Punto de Fisión

Un rey del método

Es una vergüenza que nunca hayan nominado al rey Juan Carlos a un Oscar de Hollywood por su papel del rey Juan Carlos. El rey lleva toda la vida interpretándose a sí mismo en una película de gran presupuesto financiada por todos los españoles donde no faltan chistes, peleas familiares, princesas, tricornios, cuñados de quita y pon, malos de zarzuela y tiros, muchos tiros, como corresponde a un western borbónico. Si Colin Firth ganó un Oscar por su imitación de un monarca tartaja y Helen Mirren otro por su imitación de la reina madre, no se entiende cómo ni siquiera nominan a Juan Carlos de Borbón, que lleva décadas batiendo índices de audiencia en Nochebuena.

El problema, creo yo, es la dichosa escena del discurso, que el rey ha repetido ya unas cuarenta veces y a la que no acaba de pillar el punto. Jorge VI lo clavó a la primera pero contaba con la ventaja de que su discurso se transmitía vía radiofónica y no tenía que preocuparse de dar guapo en cámara. Todas las nochebuenas, los españoles nos agolpamos en masa ante el televisor para ver la enésima toma del discurso monárquico, a ver si por fin sale bien y prosigue la película. Pero nada, no hay manera, el país sigue encallado en el orgullo y la satisfacción igual que Bill Murray en el Día de la Marmota.

Hay gentes desconsideradas a las que les molesta el mensaje navideño, como si fuese obligatorio encender la tele y tragarse las parrafadas de buena voluntad antes de dar cuenta del pavo, los polvorones, Carlos Latre y Miguel Bosé, con lo fácil que es poner buena música. El discurso del rey hay que tomárselo con humor; de hecho es el único humorista que ha sobrevivido a las sucesivas decapitaciones de la televisión pública, desbancando sin mucho esfuerzo a Esteso, a Pajares, a Martes y Trece y a Chiquito de la Calzada.

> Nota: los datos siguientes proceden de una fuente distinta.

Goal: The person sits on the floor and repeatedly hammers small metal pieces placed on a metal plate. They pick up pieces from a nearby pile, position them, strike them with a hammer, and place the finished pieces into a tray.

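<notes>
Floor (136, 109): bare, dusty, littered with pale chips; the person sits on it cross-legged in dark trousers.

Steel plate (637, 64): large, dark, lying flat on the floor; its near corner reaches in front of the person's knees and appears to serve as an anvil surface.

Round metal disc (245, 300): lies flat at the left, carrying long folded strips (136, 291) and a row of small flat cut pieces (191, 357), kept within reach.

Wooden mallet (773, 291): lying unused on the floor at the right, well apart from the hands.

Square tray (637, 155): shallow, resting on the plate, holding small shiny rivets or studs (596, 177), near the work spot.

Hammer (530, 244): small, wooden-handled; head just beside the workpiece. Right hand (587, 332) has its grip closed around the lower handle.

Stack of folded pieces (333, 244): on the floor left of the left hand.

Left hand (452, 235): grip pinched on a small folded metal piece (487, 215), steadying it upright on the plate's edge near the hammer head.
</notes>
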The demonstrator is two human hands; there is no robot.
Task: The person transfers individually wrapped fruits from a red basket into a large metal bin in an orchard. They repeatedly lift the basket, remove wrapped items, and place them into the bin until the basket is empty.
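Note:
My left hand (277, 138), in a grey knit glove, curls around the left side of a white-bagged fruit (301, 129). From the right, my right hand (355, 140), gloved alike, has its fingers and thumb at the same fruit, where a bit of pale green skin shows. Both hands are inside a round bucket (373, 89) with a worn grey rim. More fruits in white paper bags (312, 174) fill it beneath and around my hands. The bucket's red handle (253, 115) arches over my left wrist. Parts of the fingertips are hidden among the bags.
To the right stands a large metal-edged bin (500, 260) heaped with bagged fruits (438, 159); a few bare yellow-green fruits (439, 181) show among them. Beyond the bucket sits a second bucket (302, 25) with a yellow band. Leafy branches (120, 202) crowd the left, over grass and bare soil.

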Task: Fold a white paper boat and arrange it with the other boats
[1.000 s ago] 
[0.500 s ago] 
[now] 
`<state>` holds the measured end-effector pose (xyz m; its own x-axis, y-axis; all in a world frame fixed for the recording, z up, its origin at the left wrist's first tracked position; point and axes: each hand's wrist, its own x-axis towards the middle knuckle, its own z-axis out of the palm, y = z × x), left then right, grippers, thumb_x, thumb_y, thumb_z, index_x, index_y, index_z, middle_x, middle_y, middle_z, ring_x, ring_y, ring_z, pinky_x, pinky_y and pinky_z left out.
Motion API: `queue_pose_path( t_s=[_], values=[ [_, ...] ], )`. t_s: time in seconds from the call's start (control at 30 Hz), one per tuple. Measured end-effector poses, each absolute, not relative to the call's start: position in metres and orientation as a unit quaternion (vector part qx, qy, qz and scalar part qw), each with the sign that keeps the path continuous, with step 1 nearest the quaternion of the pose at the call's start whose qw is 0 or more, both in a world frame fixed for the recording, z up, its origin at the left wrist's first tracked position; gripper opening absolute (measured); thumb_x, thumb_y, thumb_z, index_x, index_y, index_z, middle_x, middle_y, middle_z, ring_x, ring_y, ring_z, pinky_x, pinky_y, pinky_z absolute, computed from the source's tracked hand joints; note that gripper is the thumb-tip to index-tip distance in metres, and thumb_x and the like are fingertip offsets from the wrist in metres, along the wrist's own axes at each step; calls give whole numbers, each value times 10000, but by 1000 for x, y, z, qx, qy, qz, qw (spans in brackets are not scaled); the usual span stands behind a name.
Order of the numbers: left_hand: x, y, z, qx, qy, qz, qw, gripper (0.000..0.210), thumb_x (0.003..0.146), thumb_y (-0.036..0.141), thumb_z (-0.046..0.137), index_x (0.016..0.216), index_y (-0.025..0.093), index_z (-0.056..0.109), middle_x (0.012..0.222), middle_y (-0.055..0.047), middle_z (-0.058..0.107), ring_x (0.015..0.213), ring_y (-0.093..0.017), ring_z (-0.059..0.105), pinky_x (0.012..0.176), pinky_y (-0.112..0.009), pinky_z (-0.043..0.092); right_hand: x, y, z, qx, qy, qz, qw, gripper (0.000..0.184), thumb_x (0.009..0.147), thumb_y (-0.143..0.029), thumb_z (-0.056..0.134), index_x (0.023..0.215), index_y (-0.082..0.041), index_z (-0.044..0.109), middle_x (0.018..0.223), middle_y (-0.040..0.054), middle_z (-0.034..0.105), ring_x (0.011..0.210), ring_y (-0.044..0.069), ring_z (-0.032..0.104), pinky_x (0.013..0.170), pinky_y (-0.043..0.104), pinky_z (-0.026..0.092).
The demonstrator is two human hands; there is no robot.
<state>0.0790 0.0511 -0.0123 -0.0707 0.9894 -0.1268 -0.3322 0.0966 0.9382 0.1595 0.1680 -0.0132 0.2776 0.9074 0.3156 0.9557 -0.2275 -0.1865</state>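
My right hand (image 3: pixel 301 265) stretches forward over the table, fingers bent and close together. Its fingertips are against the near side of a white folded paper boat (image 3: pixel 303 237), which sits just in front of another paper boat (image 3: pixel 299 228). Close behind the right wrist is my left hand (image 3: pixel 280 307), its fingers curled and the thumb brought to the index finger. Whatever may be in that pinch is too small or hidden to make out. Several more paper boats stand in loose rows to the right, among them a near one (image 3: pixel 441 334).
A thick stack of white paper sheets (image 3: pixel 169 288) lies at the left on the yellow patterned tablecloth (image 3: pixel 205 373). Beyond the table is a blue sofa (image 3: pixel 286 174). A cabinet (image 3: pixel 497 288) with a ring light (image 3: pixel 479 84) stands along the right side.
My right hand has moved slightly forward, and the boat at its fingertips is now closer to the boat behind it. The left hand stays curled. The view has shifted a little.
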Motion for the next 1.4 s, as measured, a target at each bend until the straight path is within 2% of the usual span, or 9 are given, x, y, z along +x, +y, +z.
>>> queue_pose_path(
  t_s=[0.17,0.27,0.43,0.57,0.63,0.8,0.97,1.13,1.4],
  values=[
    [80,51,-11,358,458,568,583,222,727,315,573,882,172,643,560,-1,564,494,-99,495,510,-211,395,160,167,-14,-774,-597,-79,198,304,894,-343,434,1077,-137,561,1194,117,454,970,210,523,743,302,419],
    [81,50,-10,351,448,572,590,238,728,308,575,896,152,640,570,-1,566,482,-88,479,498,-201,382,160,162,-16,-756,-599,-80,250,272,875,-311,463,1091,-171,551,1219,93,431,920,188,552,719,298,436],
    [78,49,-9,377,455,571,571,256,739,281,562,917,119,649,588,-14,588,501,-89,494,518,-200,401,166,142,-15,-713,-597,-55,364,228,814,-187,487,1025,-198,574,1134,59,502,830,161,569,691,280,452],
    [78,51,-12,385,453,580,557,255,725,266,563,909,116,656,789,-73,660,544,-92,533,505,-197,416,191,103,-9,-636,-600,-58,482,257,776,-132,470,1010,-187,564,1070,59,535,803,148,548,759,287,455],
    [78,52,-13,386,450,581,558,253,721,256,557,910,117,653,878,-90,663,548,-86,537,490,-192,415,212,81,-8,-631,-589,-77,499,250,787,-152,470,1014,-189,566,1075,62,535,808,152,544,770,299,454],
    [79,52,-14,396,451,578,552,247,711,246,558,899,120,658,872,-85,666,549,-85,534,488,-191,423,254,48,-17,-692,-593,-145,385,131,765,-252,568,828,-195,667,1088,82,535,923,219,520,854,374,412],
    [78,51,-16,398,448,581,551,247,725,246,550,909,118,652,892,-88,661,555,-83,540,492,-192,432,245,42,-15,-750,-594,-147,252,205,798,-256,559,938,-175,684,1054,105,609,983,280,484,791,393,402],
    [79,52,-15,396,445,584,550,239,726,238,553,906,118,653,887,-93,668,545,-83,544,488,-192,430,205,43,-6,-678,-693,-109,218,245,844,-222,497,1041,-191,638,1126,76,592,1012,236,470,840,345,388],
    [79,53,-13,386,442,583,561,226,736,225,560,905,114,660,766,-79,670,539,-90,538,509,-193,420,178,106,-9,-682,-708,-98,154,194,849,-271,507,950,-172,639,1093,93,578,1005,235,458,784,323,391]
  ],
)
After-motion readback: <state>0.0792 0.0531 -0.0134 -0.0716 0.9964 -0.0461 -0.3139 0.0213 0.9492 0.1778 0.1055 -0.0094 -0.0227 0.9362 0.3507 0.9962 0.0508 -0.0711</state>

Lo que pasa es que al rey se le ha ido la mano en la caracterización y se ha metido demasiado a fondo en la piel del personaje, lo mismo que esos actores del método que engordan cuarenta kilos para hacer de gordos o se pasan tres días sin dormir para simular una sesión de tortura. El rey ya no distingue la realidad de la realeza y se pasa el día borboneando por ahí, dando la mano y acudiendo al quirófano, como esos jubilados que colapsan las salas de espera de los ambulatorios. El rey sobreactúa porque se ha hecho un adicto a las cámaras, igual que esos concursantes de Gran Hermano que posan hasta debajo de la ducha.